Jesse’s heart almost stopped beating. “What is it? How are her vitals?” Was she being possessed by some bastard spirit right this minute?

“Well, that’s the thing. She has no vitals.”

It took Jesse a minute to even comprehend the controller’s words. “What the fuck are you talking about—no vitals? What does that mean?”

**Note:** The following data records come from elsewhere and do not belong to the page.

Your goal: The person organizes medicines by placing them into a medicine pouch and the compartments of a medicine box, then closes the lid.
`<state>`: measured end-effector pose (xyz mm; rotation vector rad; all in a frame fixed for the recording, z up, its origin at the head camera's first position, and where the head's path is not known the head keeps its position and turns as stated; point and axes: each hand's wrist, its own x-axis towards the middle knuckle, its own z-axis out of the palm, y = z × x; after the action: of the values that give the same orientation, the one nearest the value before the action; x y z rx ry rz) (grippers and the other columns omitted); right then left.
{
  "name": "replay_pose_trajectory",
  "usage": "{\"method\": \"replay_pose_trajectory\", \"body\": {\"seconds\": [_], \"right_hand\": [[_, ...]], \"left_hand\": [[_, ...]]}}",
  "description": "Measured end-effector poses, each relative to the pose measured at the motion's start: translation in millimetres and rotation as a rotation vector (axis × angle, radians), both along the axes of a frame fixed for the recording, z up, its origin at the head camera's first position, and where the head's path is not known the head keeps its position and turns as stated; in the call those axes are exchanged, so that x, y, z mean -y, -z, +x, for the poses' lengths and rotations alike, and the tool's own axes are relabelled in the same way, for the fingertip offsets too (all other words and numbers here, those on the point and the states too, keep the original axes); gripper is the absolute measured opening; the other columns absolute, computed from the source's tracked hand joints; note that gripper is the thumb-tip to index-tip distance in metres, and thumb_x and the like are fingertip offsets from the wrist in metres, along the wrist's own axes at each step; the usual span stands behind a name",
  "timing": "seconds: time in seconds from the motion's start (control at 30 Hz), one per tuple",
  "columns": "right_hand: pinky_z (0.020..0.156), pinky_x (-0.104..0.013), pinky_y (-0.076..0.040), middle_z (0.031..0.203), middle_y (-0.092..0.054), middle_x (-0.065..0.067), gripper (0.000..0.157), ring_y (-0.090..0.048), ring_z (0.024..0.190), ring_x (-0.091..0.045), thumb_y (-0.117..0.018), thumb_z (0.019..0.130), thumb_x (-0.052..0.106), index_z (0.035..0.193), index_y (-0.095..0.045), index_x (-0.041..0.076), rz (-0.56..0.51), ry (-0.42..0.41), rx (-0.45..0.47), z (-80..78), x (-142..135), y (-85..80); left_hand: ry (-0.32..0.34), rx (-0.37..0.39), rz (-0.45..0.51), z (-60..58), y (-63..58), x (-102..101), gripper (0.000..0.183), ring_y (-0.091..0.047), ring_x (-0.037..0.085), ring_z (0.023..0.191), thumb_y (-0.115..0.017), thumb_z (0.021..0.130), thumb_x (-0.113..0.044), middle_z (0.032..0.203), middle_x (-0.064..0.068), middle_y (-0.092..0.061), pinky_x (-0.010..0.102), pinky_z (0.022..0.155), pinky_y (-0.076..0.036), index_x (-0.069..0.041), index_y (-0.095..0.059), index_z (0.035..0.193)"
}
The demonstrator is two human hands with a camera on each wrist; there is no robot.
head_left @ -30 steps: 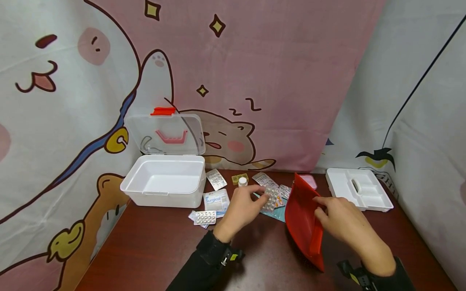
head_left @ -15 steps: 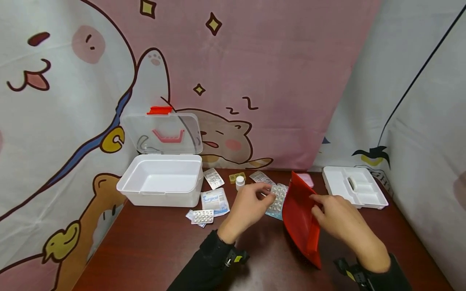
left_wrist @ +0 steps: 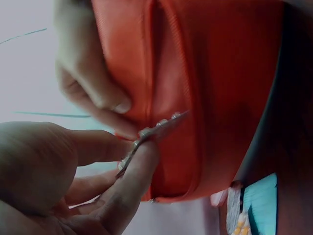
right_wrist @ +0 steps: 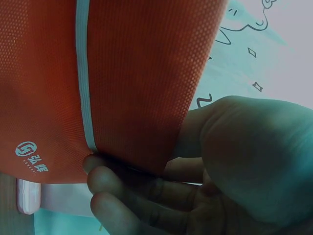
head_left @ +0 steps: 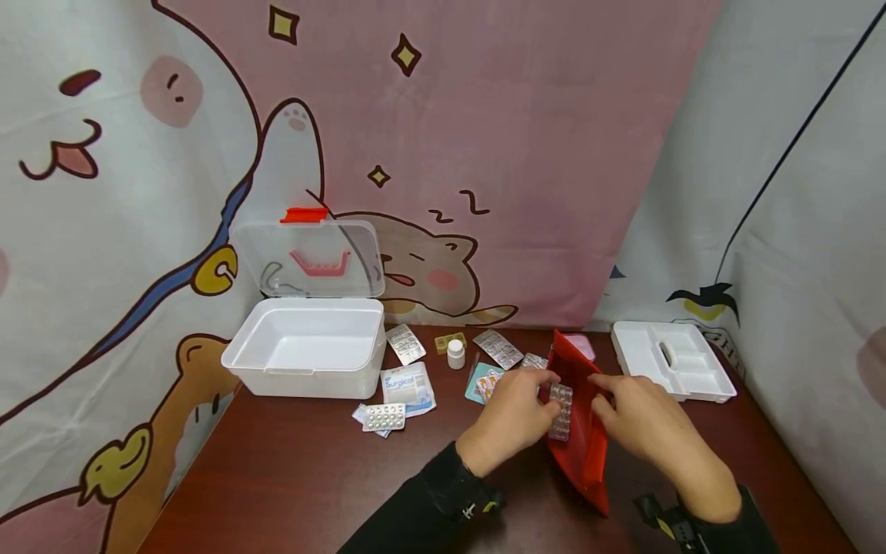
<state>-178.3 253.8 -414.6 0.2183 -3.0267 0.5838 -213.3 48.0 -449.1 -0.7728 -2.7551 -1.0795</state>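
This looks like a curtained tabletop nook: cartoon-printed cloth (head_left: 540, 154) hangs behind and beside a brown table (head_left: 291, 477).

In the head view, the left hand (head_left: 508, 422) covers part of the blister pack (head_left: 562, 415) and, toward its ten o'clock, of the turquoise packet (head_left: 473, 388); both dark sleeves (head_left: 415, 504) run off below. The left wrist view blurs the right hand (left_wrist: 90, 73); the right wrist view crops the red pouch (right_wrist: 139, 88) from nine to one o'clock.
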Motion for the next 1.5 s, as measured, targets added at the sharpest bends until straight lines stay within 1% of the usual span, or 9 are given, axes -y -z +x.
{"method": "replay_pose_trajectory", "body": {"seconds": [0.13, 0.27, 0.43, 0.53, 0.73, 0.87, 1.07, 1.3, 1.5], "right_hand": [[0.052, -0.034, -0.037, 0.074, -0.065, -0.003, 0.043, -0.044, 0.059, -0.018, -0.064, 0.099, 0.014, 0.137, -0.073, -0.006, -0.004, 0.0, 0.021, -0.1, 0.0, 0.3], [0.053, -0.035, -0.036, 0.079, -0.069, -0.005, 0.042, -0.044, 0.06, -0.019, -0.064, 0.099, 0.013, 0.136, -0.074, -0.005, -0.001, -0.001, 0.008, -0.1, -0.5, 1.1], [0.053, -0.035, -0.034, 0.074, -0.063, -0.004, 0.042, -0.042, 0.06, -0.019, -0.065, 0.098, 0.014, 0.135, -0.074, -0.004, 0.001, -0.001, -0.009, 0.9, -1.3, 3.8], [0.052, -0.035, -0.034, 0.071, -0.06, -0.003, 0.042, -0.042, 0.059, -0.018, -0.066, 0.098, 0.013, 0.134, -0.074, -0.004, 0.001, -0.002, -0.02, 1.4, -1.3, 5.2], [0.053, -0.035, -0.034, 0.093, -0.077, -0.016, 0.04, -0.044, 0.061, -0.019, -0.066, 0.097, 0.013, 0.132, -0.076, -0.004, 0.006, -0.002, -0.044, 0.7, -1.5, 4.7], [0.054, -0.035, -0.034, 0.088, -0.075, -0.013, 0.04, -0.045, 0.063, -0.02, -0.066, 0.097, 0.013, 0.132, -0.076, -0.004, 0.008, -0.005, -0.047, 0.4, -1.6, 3.6], [0.055, -0.036, -0.034, 0.087, -0.075, -0.013, 0.04, -0.046, 0.064, -0.02, -0.066, 0.096, 0.012, 0.131, -0.077, -0.002, 0.009, -0.011, -0.061, 1.1, -1.9, 3.5], [0.054, -0.035, -0.034, 0.08, -0.07, -0.008, 0.04, -0.044, 0.062, -0.019, -0.066, 0.097, 0.013, 0.132, -0.076, -0.003, 0.005, -0.01, -0.044, 0.2, -2.8, 3.1], [0.055, -0.035, -0.035, 0.076, -0.066, -0.005, 0.041, -0.045, 0.061, -0.018, -0.065, 0.099, 0.014, 0.135, -0.075, -0.004, 0.003, -0.011, -0.025, -0.5, -5.1, 0.6]], "left_hand": [[0.003, -0.041, -0.098, 5.2, 5.0, -9.3, 0.03, -0.074, 0.008, 0.109, -0.084, 0.093, -0.019, 0.118, -0.001, -0.082, 0.02, 0.093, -0.057, -0.013, -0.082, 0.123], [0.026, -0.062, -0.154, 8.1, 6.3, -17.4, 0.021, -0.072, 0.006, 0.094, -0.085, 0.092, -0.019, 0.103, -0.005, -0.08, 0.018, 0.081, -0.055, -0.015, -0.083, 0.114], [0.056, -0.082, -0.217, 10.2, 11.1, -26.2, 0.006, -0.061, 0.003, 0.075, -0.084, 0.091, -0.019, 0.082, -0.008, -0.068, 0.017, 0.066, -0.046, -0.017, -0.079, 0.093], [0.067, -0.083, -0.252, 12.0, 13.6, -28.5, 0.017, -0.056, 0.003, 0.07, -0.084, 0.09, -0.019, 0.076, -0.008, -0.061, 0.018, 0.063, -0.042, -0.018, -0.071, 0.08], [0.065, -0.073, -0.243, 15.1, 13.9, -29.9, 0.031, -0.048, 0.003, 0.061, -0.085, 0.089, -0.016, 0.068, -0.01, -0.049, 0.017, 0.054, -0.038, -0.02, -0.061, 0.069], [0.05, -0.071, -0.257, 17.0, 14.1, -32.5, 0.031, -0.048, 0.003, 0.058, -0.085, 0.089, -0.016, 0.065, -0.01, -0.051, 0.018, 0.051, -0.039, -0.019, -0.063, 0.067], [0.033, -0.15, -0.315, 17.6, 15.7, -36.8, 0.03, -0.054, 0.005, 0.057, -0.085, 0.089, -0.018, 0.065, -0.006, -0.061, 0.022, 0.05, -0.044, -0.019, -0.065, 0.067], [-0.036, -0.192, -0.238, 13.0, 5.8, -28.0, 0.03, -0.064, 0.007, 0.063, -0.082, 0.094, -0.021, 0.065, -0.008, -0.063, 0.021, 0.055, -0.045, -0.02, -0.068, 0.068], [-0.097, -0.231, -0.085, -0.9, -4.3, -10.0, 0.02, -0.067, 0.006, 0.069, -0.075, 0.104, -0.024, 0.074, -0.006, -0.074, 0.019, 0.06, -0.047, -0.017, -0.083, 0.086]]}}
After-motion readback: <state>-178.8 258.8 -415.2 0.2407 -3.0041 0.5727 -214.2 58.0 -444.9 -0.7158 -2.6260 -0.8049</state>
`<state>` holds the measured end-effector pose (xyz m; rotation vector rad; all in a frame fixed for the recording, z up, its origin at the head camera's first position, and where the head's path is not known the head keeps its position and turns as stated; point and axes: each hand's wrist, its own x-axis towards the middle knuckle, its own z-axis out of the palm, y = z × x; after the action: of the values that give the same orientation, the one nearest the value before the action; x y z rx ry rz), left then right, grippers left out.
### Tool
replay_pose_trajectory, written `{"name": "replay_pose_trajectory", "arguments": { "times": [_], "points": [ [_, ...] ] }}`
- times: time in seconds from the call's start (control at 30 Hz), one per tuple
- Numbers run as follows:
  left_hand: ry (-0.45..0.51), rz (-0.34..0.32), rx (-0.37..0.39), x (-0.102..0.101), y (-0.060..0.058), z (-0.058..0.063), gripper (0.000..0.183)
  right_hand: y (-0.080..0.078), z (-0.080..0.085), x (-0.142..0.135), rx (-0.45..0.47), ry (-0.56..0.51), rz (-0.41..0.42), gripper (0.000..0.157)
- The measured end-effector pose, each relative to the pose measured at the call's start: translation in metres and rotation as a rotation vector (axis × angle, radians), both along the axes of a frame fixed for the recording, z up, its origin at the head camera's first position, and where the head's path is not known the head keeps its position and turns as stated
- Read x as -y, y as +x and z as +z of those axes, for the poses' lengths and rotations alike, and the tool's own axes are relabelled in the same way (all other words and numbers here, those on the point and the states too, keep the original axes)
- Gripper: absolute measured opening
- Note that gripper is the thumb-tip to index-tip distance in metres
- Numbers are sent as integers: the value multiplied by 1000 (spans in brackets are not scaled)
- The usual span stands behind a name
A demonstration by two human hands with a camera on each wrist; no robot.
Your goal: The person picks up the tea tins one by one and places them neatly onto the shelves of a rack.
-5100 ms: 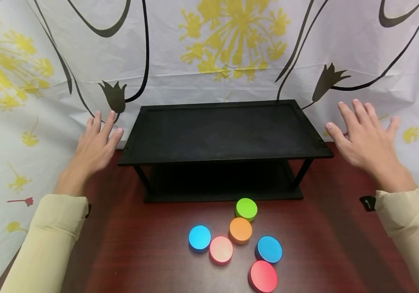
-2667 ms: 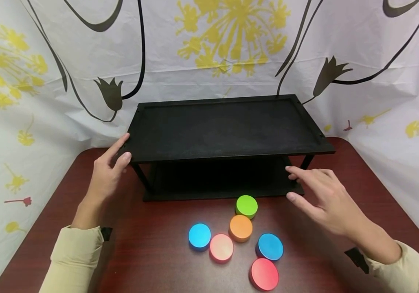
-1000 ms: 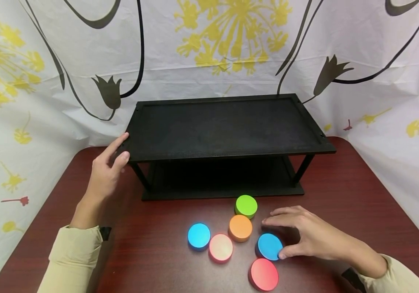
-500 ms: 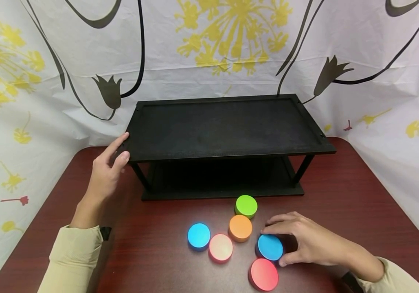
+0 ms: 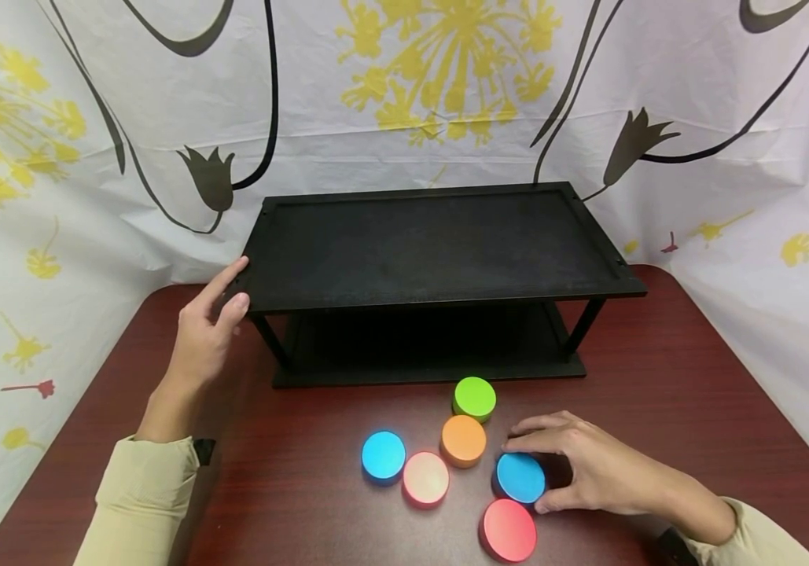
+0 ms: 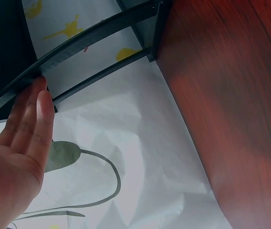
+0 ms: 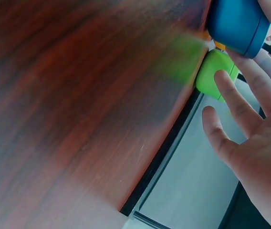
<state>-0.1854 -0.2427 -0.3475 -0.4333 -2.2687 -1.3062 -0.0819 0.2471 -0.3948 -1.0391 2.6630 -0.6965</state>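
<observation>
In the head view, my right hand [image 5: 588, 468] holds a dark blue round lidded container [image 5: 520, 477] between thumb and forefinger, the thumb at its near right side. The right wrist view shows this blue container [image 7: 235, 24] with the other fingers spread loosely beside it. My left hand [image 5: 199, 342] rests on the left end of a black two-level shelf [image 5: 418, 248], forefinger and thumb tips at the top board's edge. From the left wrist view, the straight fingers of the left hand [image 6: 23, 133] touch the board's edge from below.
Near the held container stand round containers: red [image 5: 508, 531], orange [image 5: 464, 441], green [image 5: 475, 398], pink [image 5: 426, 479] and light blue [image 5: 384, 457]. They stand on a dark red-brown table [image 5: 291, 487], in front of the shelf. A white patterned cloth [image 5: 404, 94] hangs around the back and sides.
Both hands came down from either side; the left settled on the shelf's edge, staying there. The right moved left to the dark blue container and closed its fingers around it. The containers stayed put.
</observation>
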Motion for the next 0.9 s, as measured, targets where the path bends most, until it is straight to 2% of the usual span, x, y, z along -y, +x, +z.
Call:
{"name": "replay_pose_trajectory", "arguments": {
  "times": [0.2,0.3,0.43,0.67,0.9],
  "points": [
    [1,-12,-2,-13,16,21,45,1,0,0,-5,4,-18,58],
    [3,-16,0,-16,19,24,45,1,1,0,-10,3,-31,57],
    [6,-10,-6,-13,16,20,44,0,2,-1,-28,-6,-40,56],
    [-8,16,3,1,-1,-3,46,-3,2,-4,-57,-23,-40,56],
    [-13,20,5,2,-1,-4,47,-8,6,-7,-88,-65,-38,55]
  ]
}}
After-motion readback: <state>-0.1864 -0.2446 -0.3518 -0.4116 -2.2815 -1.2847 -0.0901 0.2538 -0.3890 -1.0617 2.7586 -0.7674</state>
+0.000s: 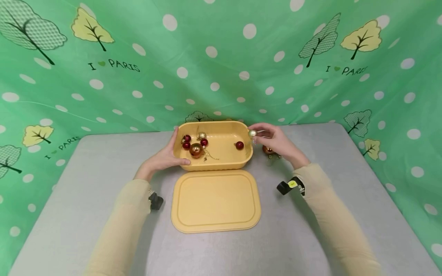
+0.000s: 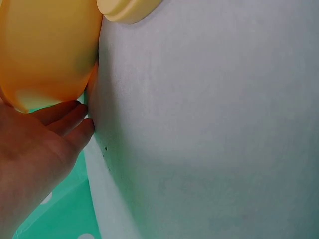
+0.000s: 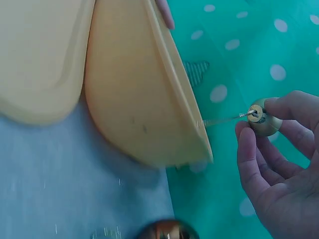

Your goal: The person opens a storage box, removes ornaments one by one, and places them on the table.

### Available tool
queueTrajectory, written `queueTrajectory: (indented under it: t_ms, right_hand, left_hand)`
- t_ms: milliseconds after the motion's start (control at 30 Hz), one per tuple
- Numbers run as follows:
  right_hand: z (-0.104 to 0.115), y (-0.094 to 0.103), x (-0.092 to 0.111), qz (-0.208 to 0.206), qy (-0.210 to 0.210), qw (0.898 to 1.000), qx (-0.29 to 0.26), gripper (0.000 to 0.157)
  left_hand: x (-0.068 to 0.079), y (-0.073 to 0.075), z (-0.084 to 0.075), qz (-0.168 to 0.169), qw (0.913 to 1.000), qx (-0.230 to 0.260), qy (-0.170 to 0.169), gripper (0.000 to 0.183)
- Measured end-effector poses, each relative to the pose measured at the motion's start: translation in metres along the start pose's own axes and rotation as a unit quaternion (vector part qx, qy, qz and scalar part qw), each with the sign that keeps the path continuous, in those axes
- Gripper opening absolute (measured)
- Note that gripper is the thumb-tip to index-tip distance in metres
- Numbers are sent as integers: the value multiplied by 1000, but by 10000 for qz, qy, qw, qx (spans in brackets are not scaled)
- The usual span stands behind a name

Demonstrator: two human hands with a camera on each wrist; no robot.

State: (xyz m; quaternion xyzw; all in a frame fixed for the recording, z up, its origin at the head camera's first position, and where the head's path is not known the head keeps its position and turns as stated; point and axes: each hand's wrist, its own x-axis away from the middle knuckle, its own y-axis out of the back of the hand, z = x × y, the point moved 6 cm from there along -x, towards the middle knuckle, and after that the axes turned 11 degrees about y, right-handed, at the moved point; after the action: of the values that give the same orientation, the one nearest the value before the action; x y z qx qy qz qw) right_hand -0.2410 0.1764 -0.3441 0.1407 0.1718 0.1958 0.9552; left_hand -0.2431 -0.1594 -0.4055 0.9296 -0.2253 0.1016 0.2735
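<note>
A yellow rectangular plastic box (image 1: 214, 167) stands uncovered near the table's back edge. My left hand (image 1: 165, 156) holds its left end, thumb at the front rim and fingers along the outer wall; in the left wrist view, those fingers (image 2: 67, 119) lie against the box. Above the box's right rim, my right hand (image 1: 276, 141) pinches a small gold Christmas bauble (image 3: 265, 117) between thumb and fingers, its thin string stretching toward the box rim. Inside the box sit a larger copper bauble (image 1: 196, 150), a gold bauble (image 1: 202, 135), and several small dark red baubles, one dark red bauble (image 1: 239, 145) apart at the right.
The yellow lid (image 1: 215, 201) lies flat on the grey table (image 1: 293, 237) just in front of the box. Another copper bauble (image 1: 268, 150) rests right of the box, partly under my right hand. A green dotted cloth (image 1: 221, 65) hangs behind the table.
</note>
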Motion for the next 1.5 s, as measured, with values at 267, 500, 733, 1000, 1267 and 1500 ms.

Nick looked truly frightened, either of Jesse or for Evelyn. Maybe both. “It means someone either removed her chip or…she has no heartbeat to speak of.”

“Can you track it?”

“No sir. It’s not sending a signal, which means it’s either malfunctioned or it’s been destroyed.”

Everything in Jesse stilled. Instead of fear, he felt absolute clarity. The universe couldn’t be that cruel. He couldn’t learn that Evelyn really did love him just to lose her forever now. No, he would find her. He would save her. And he would never let her go again. That was the only acceptable outcome.

“I need two hovercopters ready in the next five minutes,” he said to Nick. “Sasha take two men with you to Evelyn’s parents’ place, just in case she shows up there. Collin can pilot your copter. Haveland, can you still operate a hovercopter?”

Eric nodded. Any fun he’d been having died when he’d heard the news about Evelyn’s chip. He was all business now. “Hell, yes.”

“Then what are we still standing here for?”